Work request:
Once you reach the line holding "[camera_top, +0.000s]", write out that line and every later one exactly, ending with the last line of the data; write nothing else.

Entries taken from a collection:
__________
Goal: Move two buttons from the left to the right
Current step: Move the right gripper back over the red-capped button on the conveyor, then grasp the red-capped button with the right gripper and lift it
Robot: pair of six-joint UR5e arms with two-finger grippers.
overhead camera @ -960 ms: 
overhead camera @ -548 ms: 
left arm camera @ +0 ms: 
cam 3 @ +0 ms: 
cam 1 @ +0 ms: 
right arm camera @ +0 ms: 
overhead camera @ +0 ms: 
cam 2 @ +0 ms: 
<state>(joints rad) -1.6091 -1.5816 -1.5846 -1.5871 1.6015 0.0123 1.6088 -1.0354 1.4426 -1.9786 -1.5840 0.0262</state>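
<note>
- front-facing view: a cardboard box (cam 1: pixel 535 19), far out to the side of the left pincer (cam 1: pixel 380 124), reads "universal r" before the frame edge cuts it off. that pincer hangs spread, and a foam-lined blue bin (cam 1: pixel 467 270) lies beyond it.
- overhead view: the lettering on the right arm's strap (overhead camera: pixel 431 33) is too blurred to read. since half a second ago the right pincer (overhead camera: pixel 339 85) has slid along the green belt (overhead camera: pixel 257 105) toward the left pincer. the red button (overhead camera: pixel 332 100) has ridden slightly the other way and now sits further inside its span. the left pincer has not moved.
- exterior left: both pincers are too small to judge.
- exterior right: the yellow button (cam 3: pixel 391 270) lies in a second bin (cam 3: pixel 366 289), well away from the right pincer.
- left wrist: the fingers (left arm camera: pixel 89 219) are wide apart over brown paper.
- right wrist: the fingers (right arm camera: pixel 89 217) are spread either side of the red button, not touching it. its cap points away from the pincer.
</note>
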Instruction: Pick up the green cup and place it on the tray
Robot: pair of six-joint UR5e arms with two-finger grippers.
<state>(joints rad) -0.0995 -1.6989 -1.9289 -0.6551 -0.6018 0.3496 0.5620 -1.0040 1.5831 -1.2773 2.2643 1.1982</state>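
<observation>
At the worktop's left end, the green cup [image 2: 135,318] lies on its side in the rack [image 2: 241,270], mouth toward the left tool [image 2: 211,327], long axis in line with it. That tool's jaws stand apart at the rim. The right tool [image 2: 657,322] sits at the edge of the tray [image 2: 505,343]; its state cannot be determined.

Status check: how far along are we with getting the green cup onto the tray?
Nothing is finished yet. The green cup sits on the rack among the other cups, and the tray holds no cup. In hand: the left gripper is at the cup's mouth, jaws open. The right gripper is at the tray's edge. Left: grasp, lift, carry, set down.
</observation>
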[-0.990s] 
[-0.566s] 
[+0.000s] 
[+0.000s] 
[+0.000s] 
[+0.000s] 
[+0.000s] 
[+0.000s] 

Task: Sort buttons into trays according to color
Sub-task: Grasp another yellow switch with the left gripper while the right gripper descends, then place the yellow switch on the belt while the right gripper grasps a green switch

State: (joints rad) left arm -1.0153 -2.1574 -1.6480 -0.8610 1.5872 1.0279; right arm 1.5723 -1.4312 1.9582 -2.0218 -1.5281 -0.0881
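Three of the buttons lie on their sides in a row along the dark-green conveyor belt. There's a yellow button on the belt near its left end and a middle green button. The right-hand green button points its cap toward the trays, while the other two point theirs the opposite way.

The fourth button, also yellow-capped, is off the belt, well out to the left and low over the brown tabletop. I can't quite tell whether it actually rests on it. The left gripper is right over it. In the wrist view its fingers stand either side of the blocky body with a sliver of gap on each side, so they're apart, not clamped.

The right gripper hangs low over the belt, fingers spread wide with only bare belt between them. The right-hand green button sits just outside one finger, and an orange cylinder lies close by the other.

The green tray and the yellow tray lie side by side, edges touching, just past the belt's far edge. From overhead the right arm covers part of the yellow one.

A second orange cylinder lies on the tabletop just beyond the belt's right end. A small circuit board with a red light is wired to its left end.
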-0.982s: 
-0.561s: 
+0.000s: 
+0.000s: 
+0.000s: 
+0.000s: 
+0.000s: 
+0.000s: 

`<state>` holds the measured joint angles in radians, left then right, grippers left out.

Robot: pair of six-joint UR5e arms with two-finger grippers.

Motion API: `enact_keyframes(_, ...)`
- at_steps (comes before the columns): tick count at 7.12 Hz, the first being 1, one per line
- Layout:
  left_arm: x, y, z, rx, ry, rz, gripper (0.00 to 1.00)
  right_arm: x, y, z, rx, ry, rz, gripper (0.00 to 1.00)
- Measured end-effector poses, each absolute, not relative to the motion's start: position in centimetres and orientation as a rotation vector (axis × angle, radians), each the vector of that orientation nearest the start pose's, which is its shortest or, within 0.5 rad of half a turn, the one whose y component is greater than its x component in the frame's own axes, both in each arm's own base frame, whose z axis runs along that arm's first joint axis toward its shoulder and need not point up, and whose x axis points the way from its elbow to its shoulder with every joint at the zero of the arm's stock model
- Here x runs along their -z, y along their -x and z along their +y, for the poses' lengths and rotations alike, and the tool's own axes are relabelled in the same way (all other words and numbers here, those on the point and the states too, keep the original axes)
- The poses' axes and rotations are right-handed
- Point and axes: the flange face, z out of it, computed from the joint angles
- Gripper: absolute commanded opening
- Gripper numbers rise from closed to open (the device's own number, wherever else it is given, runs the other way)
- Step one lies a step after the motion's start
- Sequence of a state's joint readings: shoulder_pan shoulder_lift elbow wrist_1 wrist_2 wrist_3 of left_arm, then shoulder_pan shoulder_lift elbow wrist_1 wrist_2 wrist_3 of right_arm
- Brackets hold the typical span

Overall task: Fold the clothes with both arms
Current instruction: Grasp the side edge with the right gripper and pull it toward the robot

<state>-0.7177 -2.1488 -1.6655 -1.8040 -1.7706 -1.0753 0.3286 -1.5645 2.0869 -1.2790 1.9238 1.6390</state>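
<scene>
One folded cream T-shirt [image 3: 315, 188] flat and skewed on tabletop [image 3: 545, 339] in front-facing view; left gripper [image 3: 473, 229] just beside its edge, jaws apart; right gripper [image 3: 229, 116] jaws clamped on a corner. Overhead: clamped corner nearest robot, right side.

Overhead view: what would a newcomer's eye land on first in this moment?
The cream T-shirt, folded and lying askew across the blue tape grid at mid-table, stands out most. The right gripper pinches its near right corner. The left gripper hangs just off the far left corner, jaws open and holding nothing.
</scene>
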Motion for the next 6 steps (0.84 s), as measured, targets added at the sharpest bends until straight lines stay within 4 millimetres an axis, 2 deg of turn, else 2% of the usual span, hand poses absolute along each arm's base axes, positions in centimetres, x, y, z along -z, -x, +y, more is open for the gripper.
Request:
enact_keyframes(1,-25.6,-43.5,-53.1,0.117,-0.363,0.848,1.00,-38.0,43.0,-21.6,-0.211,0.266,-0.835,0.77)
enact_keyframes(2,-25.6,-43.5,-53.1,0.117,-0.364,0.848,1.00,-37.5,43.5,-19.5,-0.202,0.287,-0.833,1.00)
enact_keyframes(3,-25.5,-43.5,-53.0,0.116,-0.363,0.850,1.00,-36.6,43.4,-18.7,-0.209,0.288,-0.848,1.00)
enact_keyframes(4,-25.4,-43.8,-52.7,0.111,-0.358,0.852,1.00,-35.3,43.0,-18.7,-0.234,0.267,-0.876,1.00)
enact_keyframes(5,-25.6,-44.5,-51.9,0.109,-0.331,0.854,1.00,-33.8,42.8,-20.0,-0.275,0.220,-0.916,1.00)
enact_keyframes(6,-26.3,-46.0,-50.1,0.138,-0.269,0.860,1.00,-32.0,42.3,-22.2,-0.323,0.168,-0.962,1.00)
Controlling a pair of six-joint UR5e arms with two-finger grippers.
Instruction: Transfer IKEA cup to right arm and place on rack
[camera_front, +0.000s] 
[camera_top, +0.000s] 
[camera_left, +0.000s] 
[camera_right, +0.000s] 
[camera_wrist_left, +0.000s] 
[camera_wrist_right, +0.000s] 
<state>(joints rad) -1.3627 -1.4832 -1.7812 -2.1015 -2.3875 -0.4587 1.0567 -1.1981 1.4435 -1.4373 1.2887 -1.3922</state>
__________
Answer to the problem:
[camera_top, +0.000s] 
[camera_left, +0.000s] 
[camera_right, +0.000s] 
[camera_wrist_left, +0.000s] 
[camera_wrist_right, +0.000s] 
<state>(joints rad) -1.3627 -1.4832 -1.7812 -2.1015 -2.3875 -0.4587 1.0567 -1.1981 1.4435 -1.4373 1.2887 -1.3922</state>

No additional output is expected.